Regrets, He's Had A Few: A Look At Obama's Final State Of The Union
President Obama employed his trademark soaring rhetoric Tuesday in his final State of the Union speech, but its effect lacked the usual panache. Stretches of the speech seemed devoid of applause lines, and at times the audience was lackluster and the president a bit flat in his delivery.
There were highlights, no doubt, as when Obama aptly named Vice President Biden to lead a renewed effort to eradicate cancer. This reach-for-the stars optimism about what government can achieve has been a favorite device of Democratic speechwriters going back at least to the space-flight aspirations of the Kennedy Administration, and embodies a can-do attitude the nation seems to be grasping for at present.
While one of Obama’s favorite pastimes has been to blame Congress for D.C. dysfunction, he is often slow to recognize his own role in the poisoned dynamics between the separate but equal branches.
Obama was also particularly strong placing present problems in the Middle East and the challenges of China’s emerging economy into long-term political context, emphasizing the stabilizing leadership role that the U.S. – not Moscow or Beijing – would continue to play in the world.
Yet despite these and some other moments of chest-thumping about the U.S. military response to terrorists (“we have to take them out”), there was almost a wistful feeling overhanging parts of the speech. It didn’t originate so much from the notion that this was Obama’s last appearance in the role, but more so from a sense of opportunities missed.

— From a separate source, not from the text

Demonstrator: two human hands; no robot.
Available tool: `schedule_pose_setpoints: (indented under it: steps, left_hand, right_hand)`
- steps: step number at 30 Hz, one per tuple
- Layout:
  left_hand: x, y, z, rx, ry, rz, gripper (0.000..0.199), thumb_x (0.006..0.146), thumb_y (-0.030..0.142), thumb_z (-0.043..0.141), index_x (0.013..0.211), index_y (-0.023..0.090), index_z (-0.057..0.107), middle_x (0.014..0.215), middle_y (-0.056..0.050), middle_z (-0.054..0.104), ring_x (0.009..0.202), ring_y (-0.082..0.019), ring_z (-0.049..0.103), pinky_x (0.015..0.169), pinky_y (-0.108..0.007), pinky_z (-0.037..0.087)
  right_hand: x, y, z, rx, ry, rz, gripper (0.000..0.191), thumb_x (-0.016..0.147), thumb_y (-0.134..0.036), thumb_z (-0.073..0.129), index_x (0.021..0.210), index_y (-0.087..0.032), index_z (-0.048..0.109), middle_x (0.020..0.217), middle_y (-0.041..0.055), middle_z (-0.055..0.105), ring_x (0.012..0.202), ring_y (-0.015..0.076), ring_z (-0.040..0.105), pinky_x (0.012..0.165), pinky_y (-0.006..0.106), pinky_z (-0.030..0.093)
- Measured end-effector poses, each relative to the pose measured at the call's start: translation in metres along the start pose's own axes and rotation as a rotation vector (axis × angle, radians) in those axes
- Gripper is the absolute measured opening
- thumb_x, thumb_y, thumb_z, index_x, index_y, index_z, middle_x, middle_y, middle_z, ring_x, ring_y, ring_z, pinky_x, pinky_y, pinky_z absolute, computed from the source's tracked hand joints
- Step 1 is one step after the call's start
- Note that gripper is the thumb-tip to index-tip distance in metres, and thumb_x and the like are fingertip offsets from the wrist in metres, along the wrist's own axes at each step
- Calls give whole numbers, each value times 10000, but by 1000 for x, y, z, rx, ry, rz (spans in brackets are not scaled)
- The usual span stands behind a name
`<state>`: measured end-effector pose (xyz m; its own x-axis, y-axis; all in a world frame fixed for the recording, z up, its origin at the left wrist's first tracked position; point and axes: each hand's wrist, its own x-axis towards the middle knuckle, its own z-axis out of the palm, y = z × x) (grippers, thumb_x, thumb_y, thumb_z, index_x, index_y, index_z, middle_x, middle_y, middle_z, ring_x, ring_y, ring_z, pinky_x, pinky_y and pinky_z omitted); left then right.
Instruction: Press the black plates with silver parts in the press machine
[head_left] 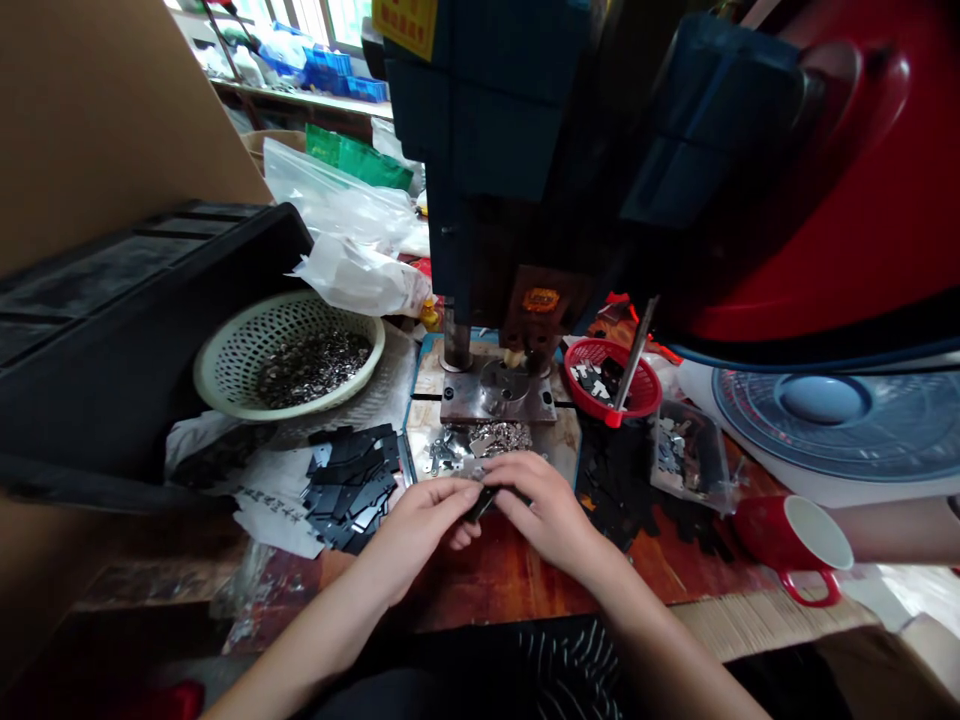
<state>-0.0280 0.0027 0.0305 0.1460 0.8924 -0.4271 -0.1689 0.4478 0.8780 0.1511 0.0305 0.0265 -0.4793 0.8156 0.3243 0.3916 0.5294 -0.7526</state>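
Close together in front of the press [499, 390], my hands meet over a small black plate [482, 503]. My left hand [435, 503] pinches it between thumb and fingers. My right hand [544, 500] is closed on its other side, and its fingers partly hide the plate. Just beyond my fingertips, small shiny metal parts [501, 438] are heaped on the press bed. To the left of my left hand lies a loose pile of flat black plates [356, 485] on white paper.
A pale green basket [217, 365] with small metal bits stands left. On the right are a red basket [649, 395] of parts, a clear plastic box [709, 485], a red mug [757, 530] and a blue fan grille [885, 420]. The machine body [495, 130] rises overhead.
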Motion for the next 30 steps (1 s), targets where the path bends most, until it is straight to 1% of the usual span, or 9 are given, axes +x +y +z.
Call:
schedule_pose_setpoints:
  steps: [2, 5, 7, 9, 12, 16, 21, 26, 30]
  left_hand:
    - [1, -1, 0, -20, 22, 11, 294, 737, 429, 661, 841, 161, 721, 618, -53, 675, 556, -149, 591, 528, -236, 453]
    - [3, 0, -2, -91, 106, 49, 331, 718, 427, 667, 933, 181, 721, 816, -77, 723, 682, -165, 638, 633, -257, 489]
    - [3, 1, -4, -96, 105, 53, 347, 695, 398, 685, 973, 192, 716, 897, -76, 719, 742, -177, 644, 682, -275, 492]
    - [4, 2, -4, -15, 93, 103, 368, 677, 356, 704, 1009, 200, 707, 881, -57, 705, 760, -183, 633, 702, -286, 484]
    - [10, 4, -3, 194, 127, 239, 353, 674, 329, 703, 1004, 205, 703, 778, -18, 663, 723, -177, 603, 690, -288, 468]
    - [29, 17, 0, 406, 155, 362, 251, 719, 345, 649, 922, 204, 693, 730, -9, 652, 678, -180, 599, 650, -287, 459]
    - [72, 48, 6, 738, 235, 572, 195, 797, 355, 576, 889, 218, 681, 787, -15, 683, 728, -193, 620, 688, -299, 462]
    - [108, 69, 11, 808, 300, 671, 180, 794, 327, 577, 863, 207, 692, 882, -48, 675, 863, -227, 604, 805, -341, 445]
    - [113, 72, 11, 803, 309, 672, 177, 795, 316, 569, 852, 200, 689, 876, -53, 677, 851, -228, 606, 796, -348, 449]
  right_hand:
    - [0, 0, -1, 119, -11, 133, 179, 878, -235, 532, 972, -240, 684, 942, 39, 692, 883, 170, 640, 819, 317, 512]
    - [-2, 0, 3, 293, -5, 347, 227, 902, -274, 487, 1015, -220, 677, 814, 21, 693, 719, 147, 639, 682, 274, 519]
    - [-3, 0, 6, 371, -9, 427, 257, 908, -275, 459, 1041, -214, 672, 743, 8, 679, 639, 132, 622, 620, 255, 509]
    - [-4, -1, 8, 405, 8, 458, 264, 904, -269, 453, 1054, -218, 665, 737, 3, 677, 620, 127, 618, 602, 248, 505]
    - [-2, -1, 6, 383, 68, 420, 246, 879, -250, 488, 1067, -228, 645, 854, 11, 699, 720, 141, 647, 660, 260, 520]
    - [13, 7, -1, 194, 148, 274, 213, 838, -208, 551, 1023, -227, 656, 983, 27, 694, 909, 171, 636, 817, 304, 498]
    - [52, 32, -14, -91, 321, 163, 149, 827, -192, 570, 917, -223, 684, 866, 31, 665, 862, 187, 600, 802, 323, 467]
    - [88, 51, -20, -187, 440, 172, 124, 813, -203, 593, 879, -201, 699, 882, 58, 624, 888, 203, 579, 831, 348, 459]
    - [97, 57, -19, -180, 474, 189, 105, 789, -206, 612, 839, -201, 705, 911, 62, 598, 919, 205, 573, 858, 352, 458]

Obama himself set aside his defiance and confidence for a moment and acknowledged that one of his “few regrets” as president was the reality that partisan rancor is worse now than when he took office nearly eight years ago. While one of Obama’s favorite pastimes has been to blame Congress for D.C. dysfunction, he is often slow to recognize his own role in the poisoned dynamics between the separate but equal branches.
Shortly after his historic election, Obama had an opportunity to bridge the partisanship divide and change the course of the nation. But like his predecessor President George W. Bush after 9/11, Obama fumbled away that chance. He prioritized his vision to change the ideology of the country – as President Reagan had 30 years prior – over the country’s more immediate and pressing needs.
In his relations with Congress, Obama didn’t draw on the well of patience and the long game strategy of rising above conflict that his administration has used effectively in diplomacy with adversaries like Cuba and Iran.
And like clockwork, Obama on Tuesday exhibited the same disjointed approach from past State of the Union speeches by bashing Congress in its own House, repeatedly poking fun at its members, but then lamenting that the future will be brighter for the nation “only if we fix our politics.” It doesn’t work that way, and the president should have figured that out after nearly two terms in office.
Thus, the State of the Union now reveals a vast partisan chasm and the electorate is confronted with two populists – Donald Trump and Bernie Sanders – who have the ear of many angry and disenfranchised Americans.
Every president seeks this type of political immortality, but life – and politics – move on rapidly, especially inside the Beltway.
Obama certainly tried to reach forward to November. In his section on U.S. “leadership” Obama attacked each of the three leading GOP contenders – Trump, Ted Cruz and Marco Rubio – very precisely on the issues, but without using their names. He marched through a checklist of unfinished business to lay out a political plan for the next 10 months and beyond, as a reminder to keep his agenda alive. Every president seeks this type of political immortality, but life – and politics – move on rapidly, especially inside the Beltway.
The State of the Union lent some credence to the criticism that Obama has been a bit tone-deaf at times in his second term. His rosy portrayal of the economy and unqualified claims of success in foreign policy left one wondering how detached and insulated from critical analysis the president may have become over his eight years in office. About two-thirds of likely voters think the nation is on the wrong track, but Obama never acknowledged that he may have had a hand in that dismal perception.
In previous State of the Union speeches, there was a sense of possibility that the Obama presidency could still live up to its perhaps unreasonably high expectations. This time around, however, the sense of inspiration was largely replaced by a sense of imminent transition toward an uncertain political future.